TOP TEN"
ACOUSTICAL TIDBITS
- Resilient channels are not needed with lightweight (20
gauge or thinner) non-structural metal studs.
Wood stud + resilient
channel = metal stud.
- Never trap the resilient channels between layers. Use resilient channels to isolate all
of the sheet rock from all of the framing. A hat channel is not the
same thing as a resilient channel, and has no useful acoustical
properties. Resilient
channels are not needed on both sides of the wall.
- Batt insulation inside the wall is almost always a good
idea. There is nothing magic
about "sound deadening batts" -- regular R-11 or R-19 fiberglass is fine, depending
on the wall studs used.
Insulation should substantially fill the cavity.
- Dissimilar sides of the wall or window is generally a
good thing. Think "1 +
2" layers.
- Solid material (such as a shear plywood layer) on the inside
of a double stud wall will drastically reduce the overall sound rating,
often from STC 60 down to STC 46.
Yes, adding more material reduces the sound rating!
- Triple glazing is worse than double glazing for noise
reduction. Thin vinyl
interlayers improve R value, but don't count as a third pane. Float glass and laminated glass are
dissimilar.
- Think "water tight" when sealing sound rated
walls or enclosures. Anywhere
that water would leak out, sound will leak too. Leaks are very important -- 1% open area lowers the STC
rating by 15-20 decibels.
- With an open plenum above the ceiling tile, you get STC
30-35 room-to-room, regardless of wall type or ceiling tile type. Penetrating 6" above the grid
or adding batts on top of the ceiling tiles does absolutely nothing.
- "Sound deadening board" doesn't. Never has, never will. It has absolutely no useful
acoustical properties.
Really.
- An acoustical "boot" is more than just an
elbow. It is 12” of duct plus
an elbow plus 4 feet of internally lined duct. External duct insulation is thermal only - it does
nothing for noise.
- Inertia bases under mechanical equipment do not help
with either noise or vibration. They are not a substitute for an adequate
floor slab.
- Plastic waste/drain piping in residential construction
will almost always be a noise problem, even with remedial treatment. Adding pipe wrap and appropriate
isolators is very labor intensive.
Cast iron pipe will almost never have noise problems.

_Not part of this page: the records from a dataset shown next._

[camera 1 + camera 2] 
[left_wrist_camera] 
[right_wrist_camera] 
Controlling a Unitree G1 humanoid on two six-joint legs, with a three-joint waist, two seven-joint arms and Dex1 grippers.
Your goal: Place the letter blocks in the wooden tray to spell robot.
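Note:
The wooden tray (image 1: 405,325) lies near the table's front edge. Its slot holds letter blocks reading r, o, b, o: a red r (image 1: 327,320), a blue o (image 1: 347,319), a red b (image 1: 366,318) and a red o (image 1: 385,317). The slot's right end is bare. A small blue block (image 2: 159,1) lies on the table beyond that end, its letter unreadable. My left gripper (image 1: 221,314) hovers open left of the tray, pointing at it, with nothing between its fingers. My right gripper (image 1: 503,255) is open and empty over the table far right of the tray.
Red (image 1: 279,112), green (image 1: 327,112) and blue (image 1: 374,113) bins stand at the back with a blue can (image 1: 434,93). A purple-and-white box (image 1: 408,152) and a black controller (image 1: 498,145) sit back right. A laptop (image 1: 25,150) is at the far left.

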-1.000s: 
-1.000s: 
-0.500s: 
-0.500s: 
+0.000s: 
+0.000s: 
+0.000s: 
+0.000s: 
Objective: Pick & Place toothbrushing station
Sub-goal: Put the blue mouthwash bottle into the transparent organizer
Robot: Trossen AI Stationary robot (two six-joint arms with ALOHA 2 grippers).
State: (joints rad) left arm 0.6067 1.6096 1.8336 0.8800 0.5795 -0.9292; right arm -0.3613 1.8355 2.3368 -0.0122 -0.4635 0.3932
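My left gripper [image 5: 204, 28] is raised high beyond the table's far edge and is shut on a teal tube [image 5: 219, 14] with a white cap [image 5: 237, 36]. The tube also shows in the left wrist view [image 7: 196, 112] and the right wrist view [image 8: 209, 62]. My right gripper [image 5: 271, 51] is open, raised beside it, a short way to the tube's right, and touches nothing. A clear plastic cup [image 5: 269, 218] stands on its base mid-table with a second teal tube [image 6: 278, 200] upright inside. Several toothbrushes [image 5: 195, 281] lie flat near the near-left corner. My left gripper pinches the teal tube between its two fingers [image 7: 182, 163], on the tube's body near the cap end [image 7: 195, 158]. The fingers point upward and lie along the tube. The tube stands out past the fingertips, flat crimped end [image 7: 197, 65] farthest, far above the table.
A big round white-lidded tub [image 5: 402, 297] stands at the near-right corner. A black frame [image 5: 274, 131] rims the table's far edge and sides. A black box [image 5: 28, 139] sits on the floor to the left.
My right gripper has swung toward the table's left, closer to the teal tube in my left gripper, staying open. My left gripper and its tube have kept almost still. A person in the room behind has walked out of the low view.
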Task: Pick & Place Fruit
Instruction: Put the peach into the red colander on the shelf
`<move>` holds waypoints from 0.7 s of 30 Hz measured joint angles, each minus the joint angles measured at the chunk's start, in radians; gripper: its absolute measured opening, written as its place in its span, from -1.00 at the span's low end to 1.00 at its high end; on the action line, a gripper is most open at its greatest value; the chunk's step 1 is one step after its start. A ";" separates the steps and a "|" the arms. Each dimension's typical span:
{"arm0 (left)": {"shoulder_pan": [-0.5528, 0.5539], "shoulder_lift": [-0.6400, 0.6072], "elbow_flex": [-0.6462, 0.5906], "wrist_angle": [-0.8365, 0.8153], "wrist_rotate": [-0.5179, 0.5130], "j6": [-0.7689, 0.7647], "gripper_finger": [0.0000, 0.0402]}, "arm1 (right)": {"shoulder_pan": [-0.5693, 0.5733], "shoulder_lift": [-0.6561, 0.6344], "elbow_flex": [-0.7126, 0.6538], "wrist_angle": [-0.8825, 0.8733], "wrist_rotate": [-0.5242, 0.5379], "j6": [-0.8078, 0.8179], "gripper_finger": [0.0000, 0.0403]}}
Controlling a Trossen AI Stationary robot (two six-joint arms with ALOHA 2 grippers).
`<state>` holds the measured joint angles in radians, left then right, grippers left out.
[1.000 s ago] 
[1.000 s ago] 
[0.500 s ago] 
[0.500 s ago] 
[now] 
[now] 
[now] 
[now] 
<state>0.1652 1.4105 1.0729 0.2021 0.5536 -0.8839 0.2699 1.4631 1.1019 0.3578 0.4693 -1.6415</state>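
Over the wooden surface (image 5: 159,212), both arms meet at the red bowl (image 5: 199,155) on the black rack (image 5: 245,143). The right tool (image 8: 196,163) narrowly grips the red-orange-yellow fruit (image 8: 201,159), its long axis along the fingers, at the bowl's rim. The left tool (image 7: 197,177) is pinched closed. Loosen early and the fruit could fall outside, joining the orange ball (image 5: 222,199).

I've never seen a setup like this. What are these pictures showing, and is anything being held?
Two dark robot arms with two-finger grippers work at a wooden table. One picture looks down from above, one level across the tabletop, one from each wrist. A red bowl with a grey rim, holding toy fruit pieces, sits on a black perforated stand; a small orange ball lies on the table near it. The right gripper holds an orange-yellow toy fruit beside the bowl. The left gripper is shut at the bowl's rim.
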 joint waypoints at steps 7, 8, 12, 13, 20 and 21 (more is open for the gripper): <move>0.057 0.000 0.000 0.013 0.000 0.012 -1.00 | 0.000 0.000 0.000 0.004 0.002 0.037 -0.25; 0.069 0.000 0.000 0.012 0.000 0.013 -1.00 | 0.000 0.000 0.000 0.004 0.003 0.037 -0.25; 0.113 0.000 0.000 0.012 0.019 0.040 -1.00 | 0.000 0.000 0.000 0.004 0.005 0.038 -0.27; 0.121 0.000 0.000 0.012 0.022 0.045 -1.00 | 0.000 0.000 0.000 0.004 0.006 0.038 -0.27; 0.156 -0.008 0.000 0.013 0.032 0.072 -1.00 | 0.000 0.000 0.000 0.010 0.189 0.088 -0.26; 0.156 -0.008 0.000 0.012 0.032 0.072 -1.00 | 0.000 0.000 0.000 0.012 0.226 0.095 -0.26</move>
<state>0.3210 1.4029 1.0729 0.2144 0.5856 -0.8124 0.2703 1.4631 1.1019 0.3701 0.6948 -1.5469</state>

- The supply side of a ventilation system seldom presents
a noise problem. The return
air side almost always needs noise control, because of the shorter more
direct path.
- Active noise cancellation works best in confined areas
and for specific low frequency tones. Cancellation won't work for broadband noise in three
dimensions, such as a portable generator or traffic noise.